__WHAT TO WORK ON__. Copy the data precisely, keeping every character.

= = = = = = =

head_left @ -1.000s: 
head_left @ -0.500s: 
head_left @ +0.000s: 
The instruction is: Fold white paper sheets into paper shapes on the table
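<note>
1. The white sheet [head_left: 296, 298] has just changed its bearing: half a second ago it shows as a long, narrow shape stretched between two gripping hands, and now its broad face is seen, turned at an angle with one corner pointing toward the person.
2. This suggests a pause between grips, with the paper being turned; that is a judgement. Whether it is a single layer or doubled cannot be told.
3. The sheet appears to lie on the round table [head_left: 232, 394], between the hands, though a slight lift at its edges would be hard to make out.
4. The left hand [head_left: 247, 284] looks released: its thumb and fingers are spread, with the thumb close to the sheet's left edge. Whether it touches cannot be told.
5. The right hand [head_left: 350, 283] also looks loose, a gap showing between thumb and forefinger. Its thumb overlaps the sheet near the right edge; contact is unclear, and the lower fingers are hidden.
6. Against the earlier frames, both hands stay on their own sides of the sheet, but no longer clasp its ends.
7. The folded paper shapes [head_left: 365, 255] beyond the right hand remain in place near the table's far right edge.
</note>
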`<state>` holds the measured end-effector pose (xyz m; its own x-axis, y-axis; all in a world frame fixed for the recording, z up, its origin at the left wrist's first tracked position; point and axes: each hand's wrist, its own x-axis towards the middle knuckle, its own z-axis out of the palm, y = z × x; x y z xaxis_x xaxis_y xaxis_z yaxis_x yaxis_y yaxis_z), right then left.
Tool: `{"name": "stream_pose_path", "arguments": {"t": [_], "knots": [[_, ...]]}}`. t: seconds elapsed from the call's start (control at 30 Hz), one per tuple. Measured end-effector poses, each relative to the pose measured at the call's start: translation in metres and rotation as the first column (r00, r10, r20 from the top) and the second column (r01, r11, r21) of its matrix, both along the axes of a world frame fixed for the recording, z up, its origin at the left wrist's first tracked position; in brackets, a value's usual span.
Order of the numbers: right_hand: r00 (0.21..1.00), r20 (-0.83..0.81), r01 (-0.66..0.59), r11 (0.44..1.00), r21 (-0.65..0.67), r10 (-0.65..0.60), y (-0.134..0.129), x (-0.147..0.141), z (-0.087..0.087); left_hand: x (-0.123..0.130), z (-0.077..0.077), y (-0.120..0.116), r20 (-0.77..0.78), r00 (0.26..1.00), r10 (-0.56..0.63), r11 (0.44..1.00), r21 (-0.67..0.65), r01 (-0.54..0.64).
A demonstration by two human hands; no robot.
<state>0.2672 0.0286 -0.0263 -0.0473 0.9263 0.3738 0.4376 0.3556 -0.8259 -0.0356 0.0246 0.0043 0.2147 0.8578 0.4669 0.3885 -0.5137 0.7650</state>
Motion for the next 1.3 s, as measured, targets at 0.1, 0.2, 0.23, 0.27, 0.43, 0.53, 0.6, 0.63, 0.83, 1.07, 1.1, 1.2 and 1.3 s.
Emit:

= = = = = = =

__ANSWER TO THIS EXERCISE__.
head_left @ -1.000s: 
head_left @ -0.500s: 
head_left @ +0.000s: 
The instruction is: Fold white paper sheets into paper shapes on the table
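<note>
1. The white sheet [head_left: 296, 298] has just changed its bearing: half a second ago it shows as a long, narrow shape stretched between two gripping hands, and now its broad face is seen, turned at an angle with one corner pointing toward the person.
2. This suggests a pause between grips, with the paper being turned; that is a judgement. Whether it is a single layer or doubled cannot be told.
3. The sheet appears to lie on the round table [head_left: 232, 394], between the hands, though a slight lift at its edges would be hard to make out.
4. The left hand [head_left: 247, 284] looks released: its thumb and fingers are spread, with the thumb close to the sheet's left edge. Whether it touches cannot be told.
5. The right hand [head_left: 350, 283] also looks loose, a gap showing between thumb and forefinger. Its thumb overlaps the sheet near the right edge; contact is unclear, and the lower fingers are hidden.
6. Against the earlier frames, both hands stay on their own sides of the sheet, but no longer clasp its ends.
7. The folded paper shapes [head_left: 365, 255] beyond the right hand remain in place near the table's far right edge.
</note>
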`<state>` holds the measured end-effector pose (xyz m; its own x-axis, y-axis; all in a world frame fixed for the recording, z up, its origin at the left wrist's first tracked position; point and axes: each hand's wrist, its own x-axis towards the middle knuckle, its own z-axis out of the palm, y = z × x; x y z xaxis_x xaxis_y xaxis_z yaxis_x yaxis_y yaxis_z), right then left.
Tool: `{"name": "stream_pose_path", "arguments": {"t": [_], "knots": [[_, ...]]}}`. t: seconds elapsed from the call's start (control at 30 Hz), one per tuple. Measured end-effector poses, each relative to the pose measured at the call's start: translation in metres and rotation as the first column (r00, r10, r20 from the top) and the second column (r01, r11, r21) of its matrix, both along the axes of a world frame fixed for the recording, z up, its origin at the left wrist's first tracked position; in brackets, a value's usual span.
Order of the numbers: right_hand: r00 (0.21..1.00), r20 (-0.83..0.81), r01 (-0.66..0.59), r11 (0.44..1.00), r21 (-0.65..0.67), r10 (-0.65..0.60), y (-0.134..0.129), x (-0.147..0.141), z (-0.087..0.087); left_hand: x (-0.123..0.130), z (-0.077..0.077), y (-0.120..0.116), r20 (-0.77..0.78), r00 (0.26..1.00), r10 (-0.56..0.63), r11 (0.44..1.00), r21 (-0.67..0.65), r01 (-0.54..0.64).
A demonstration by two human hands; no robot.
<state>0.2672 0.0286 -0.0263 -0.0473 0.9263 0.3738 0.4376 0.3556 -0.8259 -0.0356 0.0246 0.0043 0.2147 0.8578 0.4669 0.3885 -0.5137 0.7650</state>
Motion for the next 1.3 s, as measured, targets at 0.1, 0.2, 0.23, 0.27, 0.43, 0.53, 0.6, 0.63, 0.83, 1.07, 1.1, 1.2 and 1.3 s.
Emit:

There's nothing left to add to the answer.